"Долгая память,— утверждал Борис Гребенщиков,— хуже, чем сифилис". Барду, конечно, видней. Но рутинный труд книжного обозревателя и кой-какие самонаблюдения подтолкнули меня к выводам противоположным. И захотелось мне воскликнуть вслед за другим классиком: "Терпим подлец-человек, и все-то он забывает!" Воспоминания Евгения Матвеева "Судьба по-русски", выпущенные в "вагриусовской" серии "Мой ХХ век", прежде всего должны бы напомнить непредвзятому читателю об ужасах и нелепостях семидесятых годов вообще и искусства того времени в частности. Но перед мысленным взором помимо воли возникает некий добродушный хоровод, в котором кружатся режиссеры, актеры, члены ЦК, послы, секретари обкомов, и номенклатурный человеческий материал образует композицию вроде фонтана "Дружба народов". Говоришь себе: "Да это ж монстры!" Но еще страница — и снова забываешь о монструозности.
Фонтанирует и словесная ткань книги. Мемуаристу удается всадить в каждый абзац столько эмоций, что худосочному постмодернисту хватило бы на три сборника эссе и пару интернетовских сайтов в придачу. Вот пара цитат из главы под названием "Парижанка Наташа", в которой рассказывается о молодой эмигрантке, приставленной к идеологически выдержанному режиссеру в качестве переводчицы.
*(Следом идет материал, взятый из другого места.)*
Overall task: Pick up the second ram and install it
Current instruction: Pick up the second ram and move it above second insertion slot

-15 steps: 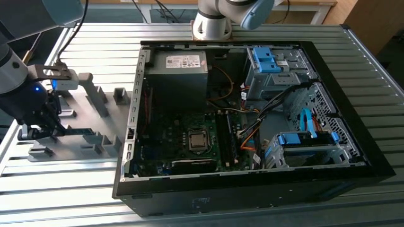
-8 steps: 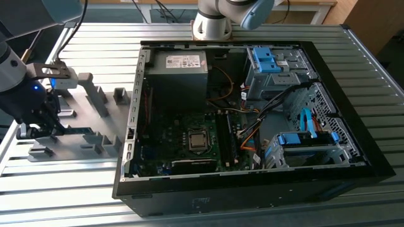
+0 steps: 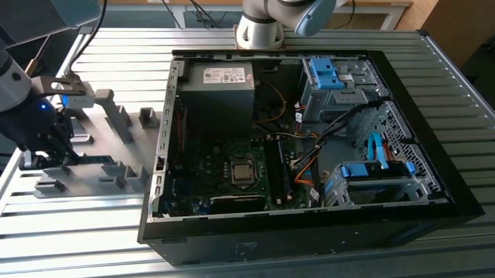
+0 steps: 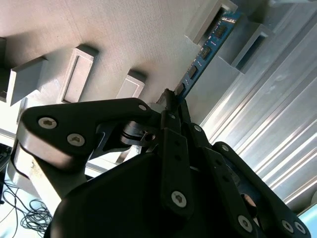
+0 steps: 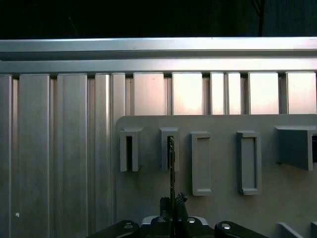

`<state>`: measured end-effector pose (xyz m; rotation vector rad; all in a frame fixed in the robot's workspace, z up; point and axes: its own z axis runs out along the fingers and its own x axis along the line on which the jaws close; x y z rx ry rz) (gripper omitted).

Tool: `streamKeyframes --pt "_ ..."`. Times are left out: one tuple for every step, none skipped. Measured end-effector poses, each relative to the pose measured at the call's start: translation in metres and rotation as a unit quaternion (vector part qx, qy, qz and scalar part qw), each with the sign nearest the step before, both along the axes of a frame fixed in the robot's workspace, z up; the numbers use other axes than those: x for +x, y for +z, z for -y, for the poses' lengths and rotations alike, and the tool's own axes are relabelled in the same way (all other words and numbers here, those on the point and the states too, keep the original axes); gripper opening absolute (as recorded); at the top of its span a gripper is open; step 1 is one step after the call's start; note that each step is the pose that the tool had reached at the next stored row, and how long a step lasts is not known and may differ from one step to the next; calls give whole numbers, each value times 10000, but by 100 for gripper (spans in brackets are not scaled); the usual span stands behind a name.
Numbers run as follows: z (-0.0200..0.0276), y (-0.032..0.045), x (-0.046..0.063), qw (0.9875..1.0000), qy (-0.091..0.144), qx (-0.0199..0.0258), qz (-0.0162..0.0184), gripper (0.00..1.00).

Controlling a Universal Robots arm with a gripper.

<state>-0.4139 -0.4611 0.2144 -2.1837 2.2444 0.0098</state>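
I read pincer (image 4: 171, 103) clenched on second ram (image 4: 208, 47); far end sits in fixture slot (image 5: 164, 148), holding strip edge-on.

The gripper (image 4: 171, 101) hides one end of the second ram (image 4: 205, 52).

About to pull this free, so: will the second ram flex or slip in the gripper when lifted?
Probably stiff: the second ram runs straight from the gripper to its slot in the grey fixture. Likely light, as it looks thin edge-on in the first wrist view. It could pivot or slip, since the gripper pinches a small patch of flat board.
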Motion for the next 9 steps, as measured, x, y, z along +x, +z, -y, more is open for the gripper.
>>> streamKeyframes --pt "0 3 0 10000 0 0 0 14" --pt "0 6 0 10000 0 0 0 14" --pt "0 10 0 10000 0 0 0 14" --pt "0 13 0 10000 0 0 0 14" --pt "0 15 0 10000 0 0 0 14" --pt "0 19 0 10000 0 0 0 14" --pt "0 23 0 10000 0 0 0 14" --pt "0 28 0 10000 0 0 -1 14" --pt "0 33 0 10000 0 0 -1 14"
"Но в шикарный ресторан мы не пошли — по моей просьбе. Опять я внес коррективы в задуманную моей хозяйкой роскошную жизнь — мы пошли в самую заурядную пиццерию. Еда — Бог с ней! Да и комфорт, сервис тоже не Бог весть какой... Зато мне были интересны люди! Живые, веселые, смешливые!"
Мемуарист, человек партийный и по-партийному честный, подводит рассказ к неизбежной морали: эмигрантке живется плохо, да и Париж — дрянь городишко.
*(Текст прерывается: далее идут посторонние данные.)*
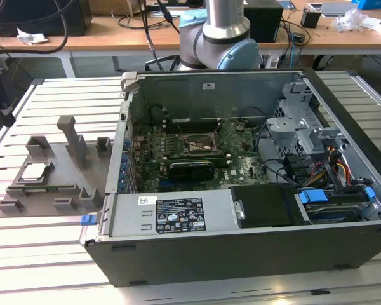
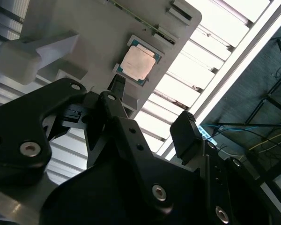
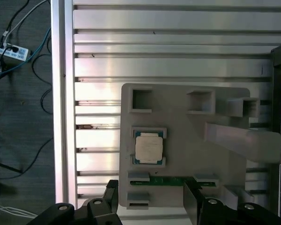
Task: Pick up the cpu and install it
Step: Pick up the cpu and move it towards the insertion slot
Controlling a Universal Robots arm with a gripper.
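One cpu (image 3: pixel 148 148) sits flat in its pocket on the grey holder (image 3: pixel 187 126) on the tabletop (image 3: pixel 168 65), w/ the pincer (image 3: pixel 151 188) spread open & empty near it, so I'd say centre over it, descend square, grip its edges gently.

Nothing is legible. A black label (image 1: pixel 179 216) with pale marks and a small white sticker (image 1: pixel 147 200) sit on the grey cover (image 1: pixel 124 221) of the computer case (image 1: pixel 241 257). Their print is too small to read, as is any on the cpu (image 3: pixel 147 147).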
Экспрессивность воспоминаний Матвеева проявляется не только в интонациях, но и в деталях сюжета. "На меня набросилась какая-то мокрая от дождя женщина, буквально прилипла ко мне всем телом, стала неистово покрывать поцелуями... От нее несло вином, и она повторяла 'Лямур', 'лямур'... Я заметил под плащом, который был на ней, ее обнаженное тело, прекрасную грудь. Видимо, плащ был накинут в спешке, когда она выскакивала из постели..."
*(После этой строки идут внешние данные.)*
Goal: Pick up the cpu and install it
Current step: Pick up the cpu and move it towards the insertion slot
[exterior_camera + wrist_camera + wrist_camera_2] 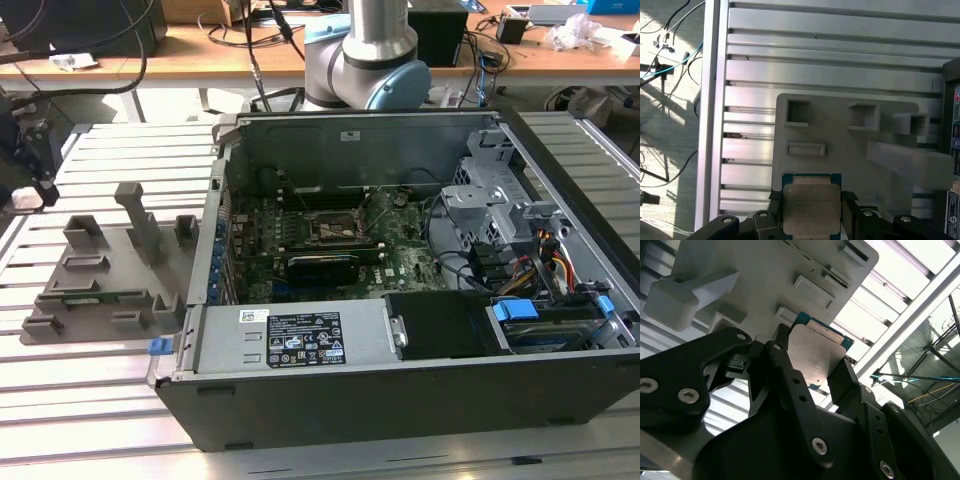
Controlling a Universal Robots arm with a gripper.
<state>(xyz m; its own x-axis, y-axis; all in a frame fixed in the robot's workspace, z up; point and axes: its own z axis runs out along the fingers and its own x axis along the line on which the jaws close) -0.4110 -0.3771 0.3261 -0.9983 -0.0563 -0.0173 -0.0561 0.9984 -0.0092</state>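
Gripper (811, 201) clamped on the cpu (811, 212)
Its 2 black fingers (785, 367) pinch opposite edges of the silvery chip (green rim showing) above the grey fixture (110, 275), which sits at the exterior view's left, beside the open computer case (400, 410) on the slatted table (80, 400).

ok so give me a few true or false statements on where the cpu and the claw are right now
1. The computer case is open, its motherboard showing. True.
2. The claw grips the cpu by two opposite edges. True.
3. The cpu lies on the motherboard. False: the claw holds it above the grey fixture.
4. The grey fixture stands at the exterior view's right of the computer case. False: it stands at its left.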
Примерно в таком же гиперреалистическом ключе Матвеев описывает всю свою жизнь: равно яркими и необыкновенными предстают и худсоветы, и пробы, и съемки и задушевные выпивоны с ответственными работниками на дачах и в охотничьих хозяйствах. Читая это все, испытываешь какой-то потрясающий суповой набор чувств, что и делает эту книжицу уникальной. Во-первых, Матвеев, похожий внешне на Брежнева, в соответствующие времена казался просто-таки воплощением советского искусства, Аполлоном с партбилетом под фиговым листком. Во-вторых, мемуары его — бред выжившего из ума ветерана соцреализма, и ничего кроме сочувствия у всякого, кто сохранил остатки гуманизма не вызывают. В-третьих, из ума Матвеев не выжил, а умеет прикидываться простаком, и он просто хитрый тип, которому не страшны никакие смены режимов. В-четвертых, в своих мемуарах он ровно таков, каковы его фильмы — а такая степень самореализации ничего кроме уважения не вызывает. На деле текст проще, чем описанная буря чувств. Матвеев, каким он предстает в своих воспоминаниях,— ясный во всех своих чертах персонаж глупой, но не злой эпохи, если чем и примечательный, так своим этой эпохе абсолютным соответствием. Графоманский пыл мемуаров ровно таков, как во всяком массовом искусстве: в этом смысле Спилберг — такой же графоман, как и Матвеев, он тоже враль и фантазер и тоже соответствует обстоятельствам, в которых оказался. Аутентичность в искусстве важней идей, и в этом смысле Матвеев скорее гений, чем монстр.
Проблема только в масштабе. Воспоминания культурных царедворцев сталинского времени (вроде Константина Симонова) обладают особая статностью, связанной с риском, которому подвергались игравшие в те игры. Мемуары обласканного брежневским режимом творца ровно настолько комичнее, безобиднее и — в итоге — ничтожней, насколько издыхающий режим был жиже тирании в полной силе и славе.